Sa famille est aisée, et sa mère très autoritaire. Il vit de 1838 à 1841 à Berlin avant de retourner à Dimitri Roudine PDF-Pétersbourg puis de partir pour Londres et de s’installer à Paris. Spasskoïe-Loutovinovo, à dix kilomètres au nord de Mtsensk.


Roudine est admis dans le salon de Daria Lassounska. Il brille par son éloquence, séduit les âmes, s installe comme interlocuteur privilégié de la maîtresse de maison, ravissant jusqu au coeur de Natalie, la fille de Daria. Est-ce un tartuffe ? Un beau parleur ? Qui peut dire si Roudine, homme de paroles et d idées, est capable d éprouver une passion véritable ? Dimitri Roudine, publié en 1856, marque durablement Henry James, qui déclare Tourguéniev premier romancier de son temps.

C’est là qu’Ivan s’initie à la chasse, échappant provisoirement à la tyrannie de sa mère. La nature joue d’ailleurs un grand rôle dans ses romans. En 1827, il s’installe à Moscou. Pendant deux ans, il se prépare à entrer à l’université. En 1833, il s’inscrit à la faculté des Lettres à l’université de Moscou. En 1834, il fréquente la faculté de philosophie à Saint-Pétersbourg et rencontre Nicolas Gogol, qui est professeur d’histoire l’année suivante.

En 1837, après la mort d’Alexandre Pouchkine, il édite la correspondance de ce dernier et traduit plusieurs de ses poèmes avec Mérimée. L’année suivante, son fameux poème Le soir est publié dans une revue progressiste. Il part alors pour Berlin afin d’y poursuivre ses études et de voyager en Europe. Il revient en 1841 passer l’été chez sa mère. Dès l’hiver 1843, Tourgueniev s’intéresse au théâtre italien auquel il s’abonne à Saint-Pétersbourg.

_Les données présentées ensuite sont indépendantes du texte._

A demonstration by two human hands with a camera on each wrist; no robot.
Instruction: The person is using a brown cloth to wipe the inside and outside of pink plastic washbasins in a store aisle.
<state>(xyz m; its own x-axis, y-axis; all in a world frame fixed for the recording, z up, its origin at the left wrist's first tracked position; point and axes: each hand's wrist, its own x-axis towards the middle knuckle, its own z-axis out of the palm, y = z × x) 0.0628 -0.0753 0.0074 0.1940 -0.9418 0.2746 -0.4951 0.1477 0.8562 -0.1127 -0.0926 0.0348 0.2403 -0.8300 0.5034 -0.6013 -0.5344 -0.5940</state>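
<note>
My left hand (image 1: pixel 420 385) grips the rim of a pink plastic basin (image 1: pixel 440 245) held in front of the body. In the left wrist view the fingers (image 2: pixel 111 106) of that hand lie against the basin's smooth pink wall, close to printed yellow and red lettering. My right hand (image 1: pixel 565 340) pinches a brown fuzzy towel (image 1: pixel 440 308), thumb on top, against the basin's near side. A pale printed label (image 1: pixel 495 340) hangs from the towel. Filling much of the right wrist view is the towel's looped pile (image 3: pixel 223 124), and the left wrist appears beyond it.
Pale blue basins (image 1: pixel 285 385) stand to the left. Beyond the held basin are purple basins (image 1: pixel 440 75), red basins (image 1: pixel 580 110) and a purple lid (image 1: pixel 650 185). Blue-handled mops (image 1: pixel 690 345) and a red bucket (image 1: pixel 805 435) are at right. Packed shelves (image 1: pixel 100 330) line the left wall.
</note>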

Il y rencontre la célèbre mezzo-soprano Pauline Viardot avec laquelle il entretiendra une liaison jusqu’à sa mort. De 1847 à 1850, Tourgueniev vit en France et publie beaucoup, dont le recueil Mémoires d’un chasseur et la pièce Un mois à la campagne. En 1850, il vit près de Paris dans le château de Courtavenel, propriété des Viardot, où réside Charles Gounod, l’auteur de l’opéra Faust. La même année, deux courants de pensée s’affrontent : les slavophiles, qui refusent toute influence extérieure et sont très attachés aux coutumes russes, et les occidentalistes, qui sont favorables à une modernisation à l’occidentale. En 1852, les Mémoires d’un chasseur sont publiées.